Nous sommes de gauche. Le PS est notre famille politique. Nous respectons les votes des motions en toute démocratie, même si nous avons voté contre, mais nous tenons à nous faire entendre. Nous portons en nous l’attente d’un monde plus juste. Malheureusement, le rejet évident du bilan de la majorité actuelle n’entraîne nulle prise de parole fusionnée de votre part. Mais que vous arrive-t-il, vous les dirigeants ? Mais que nous arrive-t-il, nous les militants de base ? Oui, nous n’en pouvons plus ! A l’approche de la prochaine campagne présidentielle nous sommes en plein désarroi. Nous entendez-vous ? Pourquoi ce désordre, pourquoi cette confusion ? Mitterrand disait : « Il faut le vouloir, il faut le montrer, il ne faut penser qu’à ça ! » Que voulez-vous, que montrez-vous, à quoi pensez-vous ? Dissertez-vous, reportez-vous parce que la tâche à venir est écrasante, parce que les choix seront douloureux ? Vous cachez-vous derrière cette échéance lointaine des primaires parce que vous avez peur de ne pas avoir la force d’agir ?
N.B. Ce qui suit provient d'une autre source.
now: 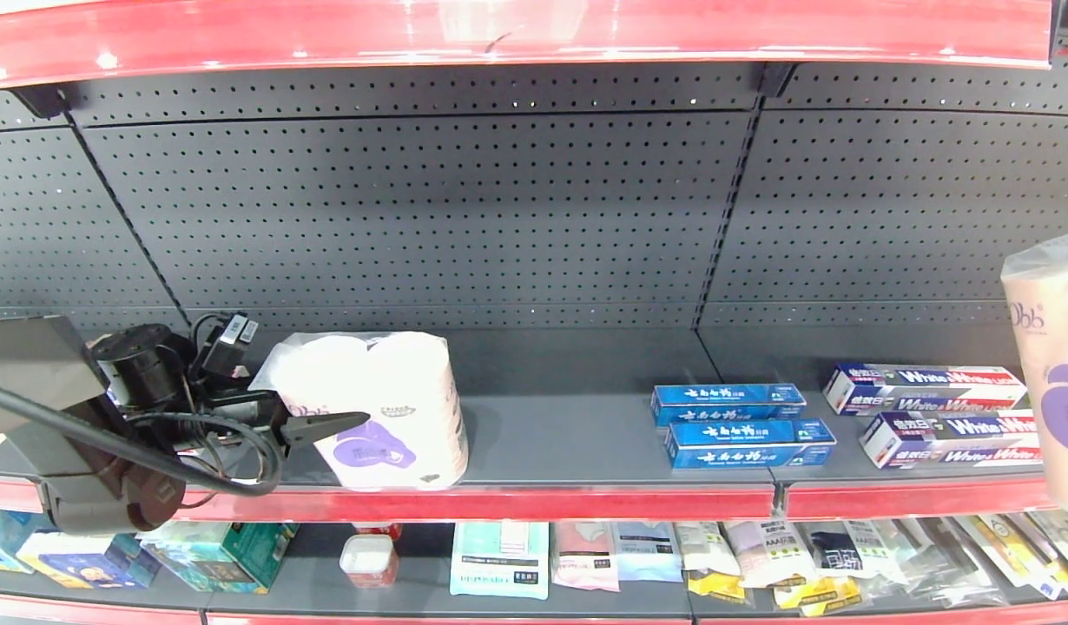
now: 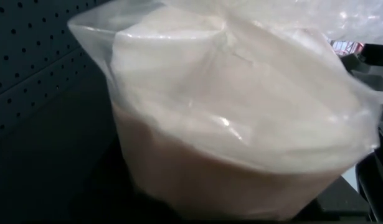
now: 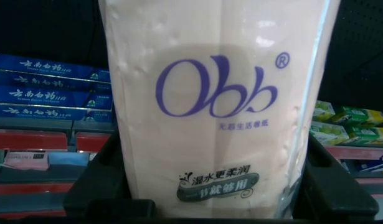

Pourquoi cet embarras ? « Tiens, une élection j’y vais ? Peut-être ?
A un an des élections présidentielles, ce silence à la veille du grand tapage des primaires est insupportable, toujours pas de projet porté par un candidat incontesté.
Le paysage français présent est affligeant d’arrogance et de petitesse. Sans victoire des valeurs de la gauche, l’avenir serait désolant.
Jaurès écrivait : « Il ne faut avoir aucun regret pour le passé, aucun remords pour le présent, et une confiance inébranlable pour l'avenir.»
Cette maxime peut-elle encore être la nôtre ? Cette confiance où est-elle ? Nous souhaitons nous battre pour un avenir plus équitable. Donnez-nous les armes : un projet et un candidat . D’ailleurs peu importe le candidat, à ce stade, avons-nous besoin d’un tribun ? Non, nous avons besoin d’un candidat capable de porter un projet pour la gauche sans y accrocher son petit « égo » personnel. Donnez-nous ces armes, sinon vous perdrez notre soutien.